The global melting pot that is London has always been a dream destination for restaurateurs worldwide. Opening a branch of their restaurant in the capital is often seen as reaching the pantheon of success. It was only a matter of time before Indian Accent, which has outposts in New Delhi and New York, was to open their wildly-successful restaurant in one of the most dynamic cities in the world, London.


The decor is decidedly refined yet understated: the green and gold colour schemes oozes class without drawing attention away from the food. The staff is efficient yet personable at the same time, especially the sommelier who not only takes time out to explain their lengthy wine list but is keen to get feedback from his customers.


One of their most talked-about dishes is in fact not on the menu, but served as part of the amuse-bouche: naan bread with stuffed blue cheese seems like an obvious enough crowd-pleasing creation, but no one seemed to have merged these concepts together and executed it with such excellence as Manish’s version


Puchkas is a typical Indian street food dish, here given an upscale interpretation with five mini-pastry variants where you pour in coriander, tamarind, pineapple, pomegranate and spiced yoghurt “water”. It is very much a case of also discovering what flavours amuse your taste buds.

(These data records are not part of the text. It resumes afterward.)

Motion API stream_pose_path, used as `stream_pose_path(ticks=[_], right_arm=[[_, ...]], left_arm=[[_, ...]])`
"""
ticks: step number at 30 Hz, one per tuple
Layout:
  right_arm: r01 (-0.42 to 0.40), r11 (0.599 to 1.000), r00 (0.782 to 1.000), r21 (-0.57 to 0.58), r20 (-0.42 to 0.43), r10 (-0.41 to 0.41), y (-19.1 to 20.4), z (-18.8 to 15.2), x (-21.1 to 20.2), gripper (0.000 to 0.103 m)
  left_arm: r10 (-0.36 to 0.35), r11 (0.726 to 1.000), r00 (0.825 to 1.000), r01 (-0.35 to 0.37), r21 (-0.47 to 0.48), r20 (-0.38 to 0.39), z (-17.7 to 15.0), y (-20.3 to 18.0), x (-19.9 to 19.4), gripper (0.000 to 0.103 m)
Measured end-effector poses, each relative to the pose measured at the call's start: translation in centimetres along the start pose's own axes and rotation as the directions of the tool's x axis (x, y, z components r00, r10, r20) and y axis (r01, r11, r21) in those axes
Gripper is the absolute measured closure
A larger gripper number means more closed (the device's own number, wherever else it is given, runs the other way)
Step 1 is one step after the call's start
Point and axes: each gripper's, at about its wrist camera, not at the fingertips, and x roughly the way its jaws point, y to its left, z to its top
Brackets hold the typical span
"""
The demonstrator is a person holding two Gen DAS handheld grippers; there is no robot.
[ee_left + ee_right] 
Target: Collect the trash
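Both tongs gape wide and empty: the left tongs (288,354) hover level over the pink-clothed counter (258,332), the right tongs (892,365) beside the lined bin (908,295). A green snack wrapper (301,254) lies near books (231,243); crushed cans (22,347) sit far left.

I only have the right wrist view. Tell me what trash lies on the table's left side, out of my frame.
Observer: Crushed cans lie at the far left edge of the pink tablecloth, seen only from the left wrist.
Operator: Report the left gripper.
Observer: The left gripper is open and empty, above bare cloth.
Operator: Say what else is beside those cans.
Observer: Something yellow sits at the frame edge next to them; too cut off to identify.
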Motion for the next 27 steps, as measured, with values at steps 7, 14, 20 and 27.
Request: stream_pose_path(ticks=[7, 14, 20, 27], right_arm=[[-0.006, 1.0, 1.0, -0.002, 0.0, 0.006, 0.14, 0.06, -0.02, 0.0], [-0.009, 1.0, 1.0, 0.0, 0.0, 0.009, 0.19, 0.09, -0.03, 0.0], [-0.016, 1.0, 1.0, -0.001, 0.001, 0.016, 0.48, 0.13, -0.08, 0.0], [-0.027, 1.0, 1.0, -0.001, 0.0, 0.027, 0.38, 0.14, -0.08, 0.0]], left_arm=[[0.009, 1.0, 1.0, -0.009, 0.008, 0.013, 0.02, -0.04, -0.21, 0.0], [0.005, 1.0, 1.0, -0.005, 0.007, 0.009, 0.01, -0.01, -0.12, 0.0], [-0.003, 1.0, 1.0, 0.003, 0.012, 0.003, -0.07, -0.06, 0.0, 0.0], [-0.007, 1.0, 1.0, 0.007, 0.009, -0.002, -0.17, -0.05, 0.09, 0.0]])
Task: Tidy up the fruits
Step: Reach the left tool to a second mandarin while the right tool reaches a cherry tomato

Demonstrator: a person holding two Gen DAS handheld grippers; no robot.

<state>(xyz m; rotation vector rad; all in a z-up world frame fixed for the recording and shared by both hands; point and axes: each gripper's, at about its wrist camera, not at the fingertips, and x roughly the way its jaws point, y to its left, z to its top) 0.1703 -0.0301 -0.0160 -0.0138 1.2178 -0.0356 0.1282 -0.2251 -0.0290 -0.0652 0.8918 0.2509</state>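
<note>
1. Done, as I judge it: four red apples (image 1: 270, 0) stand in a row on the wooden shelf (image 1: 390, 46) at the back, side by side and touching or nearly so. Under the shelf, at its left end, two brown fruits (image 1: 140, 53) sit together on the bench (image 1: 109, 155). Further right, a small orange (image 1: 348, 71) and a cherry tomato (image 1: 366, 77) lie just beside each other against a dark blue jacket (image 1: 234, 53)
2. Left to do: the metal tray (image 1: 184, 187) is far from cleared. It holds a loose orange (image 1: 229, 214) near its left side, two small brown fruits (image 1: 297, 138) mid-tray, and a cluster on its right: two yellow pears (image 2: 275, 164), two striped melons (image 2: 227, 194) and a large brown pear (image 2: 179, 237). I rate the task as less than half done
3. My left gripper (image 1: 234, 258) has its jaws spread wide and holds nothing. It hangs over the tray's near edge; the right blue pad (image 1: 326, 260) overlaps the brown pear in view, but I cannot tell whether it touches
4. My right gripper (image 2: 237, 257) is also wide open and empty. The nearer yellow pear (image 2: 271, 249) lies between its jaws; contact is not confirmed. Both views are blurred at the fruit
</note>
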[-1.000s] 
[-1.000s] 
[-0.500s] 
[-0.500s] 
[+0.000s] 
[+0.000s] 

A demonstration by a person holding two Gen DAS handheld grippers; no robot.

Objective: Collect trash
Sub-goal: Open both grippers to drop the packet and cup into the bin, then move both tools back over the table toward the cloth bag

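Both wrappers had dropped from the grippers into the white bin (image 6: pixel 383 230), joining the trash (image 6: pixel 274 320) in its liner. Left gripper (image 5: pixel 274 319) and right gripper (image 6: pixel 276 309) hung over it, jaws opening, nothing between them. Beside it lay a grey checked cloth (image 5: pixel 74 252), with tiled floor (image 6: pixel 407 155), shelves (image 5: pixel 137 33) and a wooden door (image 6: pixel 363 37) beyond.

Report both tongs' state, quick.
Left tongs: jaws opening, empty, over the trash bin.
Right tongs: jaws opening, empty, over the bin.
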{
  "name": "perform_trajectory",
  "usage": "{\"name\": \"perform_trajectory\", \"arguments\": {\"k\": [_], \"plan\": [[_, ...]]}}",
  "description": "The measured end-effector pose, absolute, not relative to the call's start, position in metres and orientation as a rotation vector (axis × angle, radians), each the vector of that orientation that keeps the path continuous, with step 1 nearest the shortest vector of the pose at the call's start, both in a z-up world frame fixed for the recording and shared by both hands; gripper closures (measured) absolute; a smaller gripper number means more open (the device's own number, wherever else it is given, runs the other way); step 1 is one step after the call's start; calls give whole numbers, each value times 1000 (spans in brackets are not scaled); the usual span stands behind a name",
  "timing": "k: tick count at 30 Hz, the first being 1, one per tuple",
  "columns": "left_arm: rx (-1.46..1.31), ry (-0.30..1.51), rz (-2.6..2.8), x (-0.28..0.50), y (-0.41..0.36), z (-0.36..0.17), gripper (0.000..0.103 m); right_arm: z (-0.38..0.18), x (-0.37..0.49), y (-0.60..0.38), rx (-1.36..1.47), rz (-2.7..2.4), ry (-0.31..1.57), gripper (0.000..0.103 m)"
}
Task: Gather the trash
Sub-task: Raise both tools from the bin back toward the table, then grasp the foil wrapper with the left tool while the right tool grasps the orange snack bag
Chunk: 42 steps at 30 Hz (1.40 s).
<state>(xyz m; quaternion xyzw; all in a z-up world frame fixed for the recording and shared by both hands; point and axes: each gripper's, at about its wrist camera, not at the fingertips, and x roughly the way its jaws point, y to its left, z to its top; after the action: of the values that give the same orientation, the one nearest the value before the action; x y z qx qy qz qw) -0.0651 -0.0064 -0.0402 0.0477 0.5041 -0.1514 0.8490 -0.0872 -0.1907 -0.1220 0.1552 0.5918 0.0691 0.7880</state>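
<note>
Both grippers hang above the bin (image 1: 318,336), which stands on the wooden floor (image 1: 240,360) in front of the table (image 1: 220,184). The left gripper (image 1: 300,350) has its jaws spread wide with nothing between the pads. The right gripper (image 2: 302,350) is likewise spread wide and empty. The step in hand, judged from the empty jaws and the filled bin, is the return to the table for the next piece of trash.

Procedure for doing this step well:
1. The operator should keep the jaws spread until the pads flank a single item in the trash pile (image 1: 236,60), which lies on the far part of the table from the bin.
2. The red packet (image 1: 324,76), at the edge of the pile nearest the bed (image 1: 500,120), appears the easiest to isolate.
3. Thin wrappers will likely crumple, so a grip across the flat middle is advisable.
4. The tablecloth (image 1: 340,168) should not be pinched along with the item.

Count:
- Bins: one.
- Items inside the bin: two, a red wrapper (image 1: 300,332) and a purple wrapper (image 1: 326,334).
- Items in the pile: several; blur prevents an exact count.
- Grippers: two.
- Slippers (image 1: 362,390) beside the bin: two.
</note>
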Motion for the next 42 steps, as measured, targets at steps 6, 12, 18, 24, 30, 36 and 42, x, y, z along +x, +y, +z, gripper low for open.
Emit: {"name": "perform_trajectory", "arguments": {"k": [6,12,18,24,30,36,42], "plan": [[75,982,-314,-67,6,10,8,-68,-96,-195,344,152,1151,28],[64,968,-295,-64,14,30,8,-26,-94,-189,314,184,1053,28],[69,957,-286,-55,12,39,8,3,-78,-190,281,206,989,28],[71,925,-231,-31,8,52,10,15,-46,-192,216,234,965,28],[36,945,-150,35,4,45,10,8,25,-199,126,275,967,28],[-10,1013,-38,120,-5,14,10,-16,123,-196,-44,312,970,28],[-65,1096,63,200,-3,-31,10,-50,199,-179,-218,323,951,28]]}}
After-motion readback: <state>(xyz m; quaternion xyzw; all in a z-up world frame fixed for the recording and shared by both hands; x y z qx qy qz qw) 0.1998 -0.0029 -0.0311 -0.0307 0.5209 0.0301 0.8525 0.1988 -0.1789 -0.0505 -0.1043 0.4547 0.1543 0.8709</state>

The presentation here isn’t about ostentatious edible flowers but something more muted and elegant in tone and leaving the flavours to exhibit all the fireworks. A potato sphere chaat isn’t something I would order anywhere else, but it somehow works with white pea mash whilst Kashmiri morels, walnut powder, parmesan papad sets the bar for all future dishes that I describe as “earthy” with beautiful nutty notes.


The expertise with which their kitchen team executes the dishes is awe-inspiring; how a course of baked cod Amritsari can contain such delicate, sublime pieces of meaty cod is unfathomable.


The restaurant is a vegetarian’s (or even just flexitarian’s) paradise with dishes like winter vegetables, Sarson ka saag, fenugreek tart which is not only salivating but incredibly healthy with ingredients like fenugreek widely regarded as important in curing digestive problems and lowering cholesterol levels. Soy keema, quail egg, lime leaf butter pao is one of their most popular dishes and widely regarded as their best vegetarian dishes. The soya meat has the appearance of a meat dish and I dare say taste better than most meat dishes elsewhere and once again it also contains healthy amounts of fenugreek.


There is so much to appreciate at Indian Accent, I could spend pages extolling the virtue of the restaurant, but then again I haven’t tried all of their dishes, which reminds me I must make a lunch booking soon when their 2-course lunch set menu is extremely reasonably priced at £25pp.